LOW SPEED COMPRESSION
Low Speed Compression affects how resistant the shock is to compression (reduction in length) when the shock is moving at relatively low speeds, usually in chassis movements as a result of driver input (steering, braking, & throttle) and cornering forces. Higher values will increase compression resistance and transfer load onto a given tire under these low-speed conditions more quickly, inducing understeer on throttle application.
For shocks on the front end, increasing Low-Speed Compression can induce understeer under braking and at turn-in, reducing it will reduce understeer. Increasing Low-Speed Compression on the rear of the car will increase traction on initial throttle application, while reducing it can reduce on-throttle understeer.

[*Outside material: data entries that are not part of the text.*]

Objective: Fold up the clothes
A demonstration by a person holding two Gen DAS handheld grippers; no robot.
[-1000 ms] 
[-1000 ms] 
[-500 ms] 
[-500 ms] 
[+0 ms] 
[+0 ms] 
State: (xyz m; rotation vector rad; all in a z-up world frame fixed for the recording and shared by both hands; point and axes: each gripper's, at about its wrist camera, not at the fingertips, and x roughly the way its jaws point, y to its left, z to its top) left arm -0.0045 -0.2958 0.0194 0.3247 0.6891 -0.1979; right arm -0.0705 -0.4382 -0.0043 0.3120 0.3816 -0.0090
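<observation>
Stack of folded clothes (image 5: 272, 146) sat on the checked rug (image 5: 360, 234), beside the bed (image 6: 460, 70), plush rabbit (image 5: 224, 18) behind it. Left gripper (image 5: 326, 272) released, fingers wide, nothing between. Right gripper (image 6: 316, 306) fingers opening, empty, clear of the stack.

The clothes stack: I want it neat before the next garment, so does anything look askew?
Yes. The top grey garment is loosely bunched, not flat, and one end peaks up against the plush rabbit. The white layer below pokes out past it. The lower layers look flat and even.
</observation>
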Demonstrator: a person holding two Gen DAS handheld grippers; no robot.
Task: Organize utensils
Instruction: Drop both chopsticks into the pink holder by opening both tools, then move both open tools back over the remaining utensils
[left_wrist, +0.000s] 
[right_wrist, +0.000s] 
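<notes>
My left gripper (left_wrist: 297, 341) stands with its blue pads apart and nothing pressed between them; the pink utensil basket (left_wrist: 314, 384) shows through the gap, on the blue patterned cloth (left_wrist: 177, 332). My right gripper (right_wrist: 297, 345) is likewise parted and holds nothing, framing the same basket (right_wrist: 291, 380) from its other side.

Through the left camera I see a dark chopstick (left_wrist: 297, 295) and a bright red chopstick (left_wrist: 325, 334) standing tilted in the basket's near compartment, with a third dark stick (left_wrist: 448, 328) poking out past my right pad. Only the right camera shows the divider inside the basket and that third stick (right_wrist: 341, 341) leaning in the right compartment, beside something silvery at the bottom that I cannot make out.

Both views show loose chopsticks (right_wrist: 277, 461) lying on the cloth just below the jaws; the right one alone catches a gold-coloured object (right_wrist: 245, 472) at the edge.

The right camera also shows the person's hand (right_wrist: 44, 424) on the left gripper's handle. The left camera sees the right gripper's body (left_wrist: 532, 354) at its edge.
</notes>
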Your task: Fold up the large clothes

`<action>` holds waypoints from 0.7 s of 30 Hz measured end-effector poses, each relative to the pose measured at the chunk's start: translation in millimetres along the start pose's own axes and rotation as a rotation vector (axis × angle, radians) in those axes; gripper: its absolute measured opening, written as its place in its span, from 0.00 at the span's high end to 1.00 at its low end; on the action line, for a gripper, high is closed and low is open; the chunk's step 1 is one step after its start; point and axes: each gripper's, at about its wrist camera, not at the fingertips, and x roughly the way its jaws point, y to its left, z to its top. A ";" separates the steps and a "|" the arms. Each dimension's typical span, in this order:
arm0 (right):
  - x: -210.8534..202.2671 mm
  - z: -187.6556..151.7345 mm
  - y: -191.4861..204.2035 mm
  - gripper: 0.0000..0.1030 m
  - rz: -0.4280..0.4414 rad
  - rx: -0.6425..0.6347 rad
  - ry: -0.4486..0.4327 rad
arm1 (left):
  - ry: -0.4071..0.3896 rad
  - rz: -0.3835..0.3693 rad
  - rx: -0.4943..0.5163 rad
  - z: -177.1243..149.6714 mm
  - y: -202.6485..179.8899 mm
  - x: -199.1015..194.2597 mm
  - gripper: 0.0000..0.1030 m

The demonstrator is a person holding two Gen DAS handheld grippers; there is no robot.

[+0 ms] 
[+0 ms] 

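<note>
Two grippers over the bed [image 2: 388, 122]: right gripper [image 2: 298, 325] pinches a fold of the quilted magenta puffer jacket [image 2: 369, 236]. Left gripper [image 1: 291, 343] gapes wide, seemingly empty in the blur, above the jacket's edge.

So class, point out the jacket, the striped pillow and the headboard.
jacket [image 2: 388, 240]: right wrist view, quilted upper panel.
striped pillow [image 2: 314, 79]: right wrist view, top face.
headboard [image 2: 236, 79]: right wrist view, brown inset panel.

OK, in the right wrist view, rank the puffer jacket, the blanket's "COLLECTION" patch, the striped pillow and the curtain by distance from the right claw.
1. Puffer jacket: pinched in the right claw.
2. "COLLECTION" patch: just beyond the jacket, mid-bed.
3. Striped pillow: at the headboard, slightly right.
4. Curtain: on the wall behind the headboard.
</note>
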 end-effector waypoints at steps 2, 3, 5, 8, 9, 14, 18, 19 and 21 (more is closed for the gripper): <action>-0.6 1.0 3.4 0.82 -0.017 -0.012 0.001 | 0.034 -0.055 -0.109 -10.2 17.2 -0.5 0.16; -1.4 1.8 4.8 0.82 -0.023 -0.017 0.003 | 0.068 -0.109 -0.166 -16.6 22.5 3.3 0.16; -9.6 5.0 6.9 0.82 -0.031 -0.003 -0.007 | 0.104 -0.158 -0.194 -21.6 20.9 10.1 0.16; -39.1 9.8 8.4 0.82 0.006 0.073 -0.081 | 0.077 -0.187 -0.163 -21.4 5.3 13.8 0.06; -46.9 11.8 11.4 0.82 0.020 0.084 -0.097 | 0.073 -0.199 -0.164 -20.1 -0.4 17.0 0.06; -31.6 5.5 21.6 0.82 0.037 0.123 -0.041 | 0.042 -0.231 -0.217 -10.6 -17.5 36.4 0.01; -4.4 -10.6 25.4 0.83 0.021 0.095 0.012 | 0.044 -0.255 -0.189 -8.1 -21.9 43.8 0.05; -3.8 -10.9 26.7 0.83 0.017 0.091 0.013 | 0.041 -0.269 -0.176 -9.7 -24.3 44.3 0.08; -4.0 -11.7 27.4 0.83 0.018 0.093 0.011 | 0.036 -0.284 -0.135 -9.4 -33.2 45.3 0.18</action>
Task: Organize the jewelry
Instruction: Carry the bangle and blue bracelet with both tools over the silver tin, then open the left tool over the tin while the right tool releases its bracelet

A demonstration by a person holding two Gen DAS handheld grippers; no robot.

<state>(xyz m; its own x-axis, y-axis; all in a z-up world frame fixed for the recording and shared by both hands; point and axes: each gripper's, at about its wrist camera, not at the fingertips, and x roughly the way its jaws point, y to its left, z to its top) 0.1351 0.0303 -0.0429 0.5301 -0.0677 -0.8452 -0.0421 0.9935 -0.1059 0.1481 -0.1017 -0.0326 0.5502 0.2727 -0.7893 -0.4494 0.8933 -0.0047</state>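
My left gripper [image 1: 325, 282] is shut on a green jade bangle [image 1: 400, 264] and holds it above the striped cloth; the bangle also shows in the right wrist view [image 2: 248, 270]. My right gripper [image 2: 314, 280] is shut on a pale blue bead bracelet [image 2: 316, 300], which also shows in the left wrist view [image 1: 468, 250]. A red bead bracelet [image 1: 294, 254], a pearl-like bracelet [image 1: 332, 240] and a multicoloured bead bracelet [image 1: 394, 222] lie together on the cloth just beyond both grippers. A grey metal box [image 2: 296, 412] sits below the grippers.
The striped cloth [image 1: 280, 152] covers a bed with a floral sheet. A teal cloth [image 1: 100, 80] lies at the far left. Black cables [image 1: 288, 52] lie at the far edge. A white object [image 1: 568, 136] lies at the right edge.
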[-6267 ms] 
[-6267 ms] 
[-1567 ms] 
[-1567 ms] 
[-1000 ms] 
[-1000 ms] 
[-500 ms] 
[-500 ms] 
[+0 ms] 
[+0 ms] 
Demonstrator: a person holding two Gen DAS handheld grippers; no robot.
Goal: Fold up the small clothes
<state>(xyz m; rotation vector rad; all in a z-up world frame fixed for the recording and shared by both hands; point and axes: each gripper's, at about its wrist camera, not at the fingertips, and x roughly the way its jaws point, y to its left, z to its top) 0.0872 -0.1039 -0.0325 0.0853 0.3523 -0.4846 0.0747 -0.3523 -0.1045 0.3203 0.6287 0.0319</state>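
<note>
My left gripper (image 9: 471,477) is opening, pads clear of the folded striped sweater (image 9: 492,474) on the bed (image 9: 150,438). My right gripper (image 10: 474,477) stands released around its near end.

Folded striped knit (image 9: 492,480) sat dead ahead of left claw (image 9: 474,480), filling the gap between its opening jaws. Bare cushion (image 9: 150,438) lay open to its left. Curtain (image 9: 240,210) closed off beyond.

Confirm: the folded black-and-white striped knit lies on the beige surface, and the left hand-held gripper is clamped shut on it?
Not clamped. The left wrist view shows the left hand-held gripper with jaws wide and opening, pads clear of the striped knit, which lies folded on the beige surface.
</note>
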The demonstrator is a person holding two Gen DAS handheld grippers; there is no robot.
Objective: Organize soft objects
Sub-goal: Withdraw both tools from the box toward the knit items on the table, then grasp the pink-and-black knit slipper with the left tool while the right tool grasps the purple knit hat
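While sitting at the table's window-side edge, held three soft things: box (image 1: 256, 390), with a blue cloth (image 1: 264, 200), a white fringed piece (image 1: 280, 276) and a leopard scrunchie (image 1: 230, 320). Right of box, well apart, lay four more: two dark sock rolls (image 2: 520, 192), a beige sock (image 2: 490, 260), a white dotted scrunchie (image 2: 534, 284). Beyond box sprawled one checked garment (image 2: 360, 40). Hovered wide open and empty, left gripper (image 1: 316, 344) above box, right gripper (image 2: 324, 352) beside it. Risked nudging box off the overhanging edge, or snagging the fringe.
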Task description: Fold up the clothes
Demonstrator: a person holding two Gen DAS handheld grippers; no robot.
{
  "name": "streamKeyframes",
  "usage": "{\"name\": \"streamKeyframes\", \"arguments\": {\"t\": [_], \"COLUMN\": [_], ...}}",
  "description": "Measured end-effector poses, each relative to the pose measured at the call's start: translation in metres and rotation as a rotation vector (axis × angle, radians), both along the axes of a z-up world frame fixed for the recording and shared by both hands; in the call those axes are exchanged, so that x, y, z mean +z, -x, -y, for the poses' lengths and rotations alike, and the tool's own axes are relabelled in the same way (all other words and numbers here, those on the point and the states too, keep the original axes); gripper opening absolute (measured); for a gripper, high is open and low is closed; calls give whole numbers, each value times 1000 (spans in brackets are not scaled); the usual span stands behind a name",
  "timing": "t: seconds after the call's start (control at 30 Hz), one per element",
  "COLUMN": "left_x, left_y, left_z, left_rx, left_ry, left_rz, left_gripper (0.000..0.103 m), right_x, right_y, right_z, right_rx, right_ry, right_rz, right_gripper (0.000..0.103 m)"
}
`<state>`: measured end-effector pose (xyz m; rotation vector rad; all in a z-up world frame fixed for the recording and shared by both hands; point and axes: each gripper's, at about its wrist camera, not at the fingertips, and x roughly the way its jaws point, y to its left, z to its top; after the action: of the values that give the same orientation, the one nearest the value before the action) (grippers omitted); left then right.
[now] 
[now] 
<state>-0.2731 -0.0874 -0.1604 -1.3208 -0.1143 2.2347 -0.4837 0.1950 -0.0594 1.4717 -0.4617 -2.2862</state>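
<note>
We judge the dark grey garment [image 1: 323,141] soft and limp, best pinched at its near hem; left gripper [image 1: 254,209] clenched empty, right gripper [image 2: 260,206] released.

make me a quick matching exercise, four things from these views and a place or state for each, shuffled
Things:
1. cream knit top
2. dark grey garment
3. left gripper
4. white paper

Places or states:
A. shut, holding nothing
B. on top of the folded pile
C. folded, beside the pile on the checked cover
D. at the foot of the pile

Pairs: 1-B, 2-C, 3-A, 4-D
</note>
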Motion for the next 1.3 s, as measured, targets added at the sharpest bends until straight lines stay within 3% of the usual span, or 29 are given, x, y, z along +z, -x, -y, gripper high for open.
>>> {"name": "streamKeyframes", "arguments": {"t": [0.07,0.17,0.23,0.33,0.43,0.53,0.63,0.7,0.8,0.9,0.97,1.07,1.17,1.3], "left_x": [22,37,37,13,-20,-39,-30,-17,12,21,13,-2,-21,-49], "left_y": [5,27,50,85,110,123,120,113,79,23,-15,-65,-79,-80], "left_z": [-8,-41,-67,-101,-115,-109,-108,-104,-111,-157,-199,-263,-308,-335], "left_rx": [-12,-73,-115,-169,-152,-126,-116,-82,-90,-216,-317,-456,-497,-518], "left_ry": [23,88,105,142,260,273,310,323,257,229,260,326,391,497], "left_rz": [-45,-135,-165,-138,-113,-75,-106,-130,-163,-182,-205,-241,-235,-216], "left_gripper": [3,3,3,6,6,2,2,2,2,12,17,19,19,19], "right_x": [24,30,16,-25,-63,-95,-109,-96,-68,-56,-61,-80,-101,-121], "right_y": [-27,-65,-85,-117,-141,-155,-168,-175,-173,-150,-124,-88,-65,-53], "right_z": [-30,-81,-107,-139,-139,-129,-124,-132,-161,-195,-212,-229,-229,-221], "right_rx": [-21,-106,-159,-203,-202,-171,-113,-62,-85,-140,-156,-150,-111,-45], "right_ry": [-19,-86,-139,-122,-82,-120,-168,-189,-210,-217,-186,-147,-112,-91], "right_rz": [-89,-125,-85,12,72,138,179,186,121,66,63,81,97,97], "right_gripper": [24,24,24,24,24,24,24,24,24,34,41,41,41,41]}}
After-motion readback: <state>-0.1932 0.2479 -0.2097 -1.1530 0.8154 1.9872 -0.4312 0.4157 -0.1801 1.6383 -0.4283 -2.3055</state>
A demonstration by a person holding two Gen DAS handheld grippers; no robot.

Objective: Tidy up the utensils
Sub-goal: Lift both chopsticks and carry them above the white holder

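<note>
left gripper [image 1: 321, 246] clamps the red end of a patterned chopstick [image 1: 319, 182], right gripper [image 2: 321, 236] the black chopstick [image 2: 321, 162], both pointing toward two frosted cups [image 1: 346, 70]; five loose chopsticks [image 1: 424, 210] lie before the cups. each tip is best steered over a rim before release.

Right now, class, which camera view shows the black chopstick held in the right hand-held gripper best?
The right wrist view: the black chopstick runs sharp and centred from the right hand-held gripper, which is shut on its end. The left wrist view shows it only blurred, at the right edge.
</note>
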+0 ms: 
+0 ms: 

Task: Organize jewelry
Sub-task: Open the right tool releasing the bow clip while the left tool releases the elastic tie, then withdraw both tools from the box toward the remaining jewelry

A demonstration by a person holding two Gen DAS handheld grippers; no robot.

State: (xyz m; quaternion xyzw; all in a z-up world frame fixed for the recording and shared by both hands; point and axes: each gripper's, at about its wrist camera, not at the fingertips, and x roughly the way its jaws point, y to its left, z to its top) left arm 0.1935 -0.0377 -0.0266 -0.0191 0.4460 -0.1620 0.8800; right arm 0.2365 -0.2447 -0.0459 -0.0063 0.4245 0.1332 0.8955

HIGH SPEED COMPRESSION DAMPING
High-Speed Compression affects the shock's behavior in high-speed travel, usually attributed to curb strikes and bumps in the track's surface. Higher compression values will cause the suspension to be stiffer in these situations, while lower values will allow the suspension to absorb these bumps better but may hurt the aerodynamic platform around the track.

HS COMPRESSION SLOPE (BLOW OFF)
The High-Speed Compression Slope setting controls the overall shape of the high-speed compression side of the shock. Lower slope values produce a flatter, more digressive curve while higher values result in a more linear and aggressive compression graph. The value of the slope setting is very important in controlling bump absorption at high shock velocities and controlling the aerodynamic platform. A lower slope will be helpful for rougher tracks in absorbing bumps and sharp impacts such as curbs, while a higher slope will keep the suspension more rigid, which can be helpful in resisting compression and raising the chassis above a bump in the track surface. It's important to understand that these settings will affect the range the High-Speed Compression will have, with higher slope values producing a higher overall force for high-speed compression.
LS REBOUND
Low-speed Rebound damping controls the stiffness of the shock while extending at lower speeds, typically during body movement as a result of driver inputs. Higher rebound values will resist expansion of the shock, lower values will allow the shock to extend faster. Higher rebound values can better control aerodynamic attitude but can result in the wheel being unloaded when the suspension can't expand enough to maintain proper contact with the track.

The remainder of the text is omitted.